_Exercise prompt_: Go to the line containing "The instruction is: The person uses" in the records below and print it and every following line exactly, on through the line containing "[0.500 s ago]", then stop.

[Stored items from a collection]
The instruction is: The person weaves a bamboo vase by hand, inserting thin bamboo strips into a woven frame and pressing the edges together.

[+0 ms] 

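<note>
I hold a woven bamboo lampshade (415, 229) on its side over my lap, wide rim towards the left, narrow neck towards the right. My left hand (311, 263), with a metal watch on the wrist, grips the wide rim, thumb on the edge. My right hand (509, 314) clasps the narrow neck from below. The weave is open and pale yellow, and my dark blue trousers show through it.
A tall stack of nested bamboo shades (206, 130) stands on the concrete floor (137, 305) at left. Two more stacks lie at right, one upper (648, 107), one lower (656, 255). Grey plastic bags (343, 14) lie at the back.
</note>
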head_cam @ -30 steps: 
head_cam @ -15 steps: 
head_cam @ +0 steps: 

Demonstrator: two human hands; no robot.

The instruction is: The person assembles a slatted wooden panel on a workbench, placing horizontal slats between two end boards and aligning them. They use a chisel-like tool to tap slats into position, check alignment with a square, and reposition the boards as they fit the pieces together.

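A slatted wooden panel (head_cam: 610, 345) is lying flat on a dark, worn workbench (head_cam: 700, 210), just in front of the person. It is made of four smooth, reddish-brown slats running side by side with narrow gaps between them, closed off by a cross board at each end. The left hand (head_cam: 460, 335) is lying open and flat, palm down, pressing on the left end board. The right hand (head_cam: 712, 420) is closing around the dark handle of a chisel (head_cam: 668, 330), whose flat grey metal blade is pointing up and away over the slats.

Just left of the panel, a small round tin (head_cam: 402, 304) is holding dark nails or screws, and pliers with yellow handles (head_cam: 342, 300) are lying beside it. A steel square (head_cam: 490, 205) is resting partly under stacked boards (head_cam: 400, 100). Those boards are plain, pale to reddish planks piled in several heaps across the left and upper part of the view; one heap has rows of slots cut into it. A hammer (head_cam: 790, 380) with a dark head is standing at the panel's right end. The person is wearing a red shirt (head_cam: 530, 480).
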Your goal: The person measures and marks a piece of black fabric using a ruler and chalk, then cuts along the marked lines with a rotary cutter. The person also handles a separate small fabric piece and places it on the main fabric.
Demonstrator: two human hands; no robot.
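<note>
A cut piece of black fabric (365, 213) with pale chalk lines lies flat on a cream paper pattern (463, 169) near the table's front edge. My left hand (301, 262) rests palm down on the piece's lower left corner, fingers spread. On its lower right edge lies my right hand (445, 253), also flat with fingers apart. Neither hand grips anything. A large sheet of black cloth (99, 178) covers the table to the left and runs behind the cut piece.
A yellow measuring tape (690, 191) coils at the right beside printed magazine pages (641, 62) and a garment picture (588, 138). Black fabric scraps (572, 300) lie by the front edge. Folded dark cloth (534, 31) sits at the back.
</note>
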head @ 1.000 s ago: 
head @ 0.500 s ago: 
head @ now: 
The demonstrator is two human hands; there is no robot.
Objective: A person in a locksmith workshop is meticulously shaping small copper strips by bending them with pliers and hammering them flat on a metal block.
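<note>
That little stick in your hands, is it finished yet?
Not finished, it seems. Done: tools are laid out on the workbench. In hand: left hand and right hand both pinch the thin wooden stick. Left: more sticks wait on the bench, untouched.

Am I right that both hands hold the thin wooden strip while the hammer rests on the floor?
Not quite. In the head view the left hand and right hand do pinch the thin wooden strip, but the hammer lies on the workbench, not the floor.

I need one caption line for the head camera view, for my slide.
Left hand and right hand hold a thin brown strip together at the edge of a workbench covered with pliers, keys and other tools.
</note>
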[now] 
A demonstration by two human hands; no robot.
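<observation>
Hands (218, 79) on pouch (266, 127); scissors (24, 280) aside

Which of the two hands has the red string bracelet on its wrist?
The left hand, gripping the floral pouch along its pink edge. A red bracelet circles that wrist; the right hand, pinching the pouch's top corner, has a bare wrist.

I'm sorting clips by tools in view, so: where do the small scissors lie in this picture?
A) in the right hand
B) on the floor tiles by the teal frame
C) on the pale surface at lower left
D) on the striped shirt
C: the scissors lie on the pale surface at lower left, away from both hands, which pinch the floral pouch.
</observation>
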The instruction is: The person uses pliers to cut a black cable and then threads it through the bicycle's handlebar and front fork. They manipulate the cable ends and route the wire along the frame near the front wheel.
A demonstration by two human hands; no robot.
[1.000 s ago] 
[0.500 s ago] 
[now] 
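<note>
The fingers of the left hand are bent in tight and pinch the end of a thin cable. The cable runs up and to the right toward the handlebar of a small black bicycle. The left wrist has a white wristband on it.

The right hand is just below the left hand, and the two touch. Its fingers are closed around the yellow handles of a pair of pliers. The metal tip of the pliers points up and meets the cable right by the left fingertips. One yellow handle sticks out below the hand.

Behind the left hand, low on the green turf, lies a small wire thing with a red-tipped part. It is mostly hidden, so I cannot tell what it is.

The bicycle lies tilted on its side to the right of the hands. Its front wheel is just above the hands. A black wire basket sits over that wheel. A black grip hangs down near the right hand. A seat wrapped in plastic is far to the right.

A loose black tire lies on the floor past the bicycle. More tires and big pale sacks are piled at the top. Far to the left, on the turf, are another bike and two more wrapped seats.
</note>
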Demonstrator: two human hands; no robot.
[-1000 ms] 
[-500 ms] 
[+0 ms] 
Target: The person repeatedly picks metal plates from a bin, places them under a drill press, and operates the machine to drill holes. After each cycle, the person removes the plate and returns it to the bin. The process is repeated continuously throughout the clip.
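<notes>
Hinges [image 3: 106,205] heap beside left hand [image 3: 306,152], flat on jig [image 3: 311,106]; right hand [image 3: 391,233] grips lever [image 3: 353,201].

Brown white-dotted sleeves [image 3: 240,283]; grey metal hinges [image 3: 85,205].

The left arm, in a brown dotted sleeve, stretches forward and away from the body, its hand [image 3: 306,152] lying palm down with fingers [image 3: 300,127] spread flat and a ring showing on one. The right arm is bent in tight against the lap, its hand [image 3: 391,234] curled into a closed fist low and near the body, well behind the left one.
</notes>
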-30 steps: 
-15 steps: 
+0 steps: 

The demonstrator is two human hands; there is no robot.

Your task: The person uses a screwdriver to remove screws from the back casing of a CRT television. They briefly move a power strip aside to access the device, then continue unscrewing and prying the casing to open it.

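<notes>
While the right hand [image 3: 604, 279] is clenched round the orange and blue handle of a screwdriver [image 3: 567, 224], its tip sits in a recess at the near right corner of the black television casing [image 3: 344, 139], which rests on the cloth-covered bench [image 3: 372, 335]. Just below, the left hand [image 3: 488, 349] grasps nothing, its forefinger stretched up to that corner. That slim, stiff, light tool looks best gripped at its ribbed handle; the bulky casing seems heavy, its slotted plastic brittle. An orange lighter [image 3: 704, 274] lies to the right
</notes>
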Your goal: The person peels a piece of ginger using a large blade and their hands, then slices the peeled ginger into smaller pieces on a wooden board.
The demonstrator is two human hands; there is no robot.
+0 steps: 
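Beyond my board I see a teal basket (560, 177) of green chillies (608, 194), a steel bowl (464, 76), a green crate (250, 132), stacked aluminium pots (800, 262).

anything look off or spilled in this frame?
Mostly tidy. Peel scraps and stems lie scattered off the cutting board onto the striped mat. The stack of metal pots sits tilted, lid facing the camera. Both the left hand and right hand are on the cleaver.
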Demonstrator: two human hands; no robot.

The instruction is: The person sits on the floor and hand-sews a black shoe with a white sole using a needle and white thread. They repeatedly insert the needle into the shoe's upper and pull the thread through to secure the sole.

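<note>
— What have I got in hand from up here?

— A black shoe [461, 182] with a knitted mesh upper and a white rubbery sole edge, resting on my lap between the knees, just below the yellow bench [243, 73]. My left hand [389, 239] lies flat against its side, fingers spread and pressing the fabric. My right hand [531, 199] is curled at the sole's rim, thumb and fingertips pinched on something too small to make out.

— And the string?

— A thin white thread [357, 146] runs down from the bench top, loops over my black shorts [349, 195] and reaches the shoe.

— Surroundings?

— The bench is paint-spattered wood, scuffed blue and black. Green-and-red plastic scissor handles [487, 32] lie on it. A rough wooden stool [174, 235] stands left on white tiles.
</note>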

_Response to the task_:
The instruction is: The person uses pliers to cut a black cable and then threads it through the bicycle's handlebar and front fork. They manipulate the cable ends and route the wire along the frame near the front wheel.
A demonstration by two human hands; no robot.
[1.000 s ago] 
[0.500 s ago] 

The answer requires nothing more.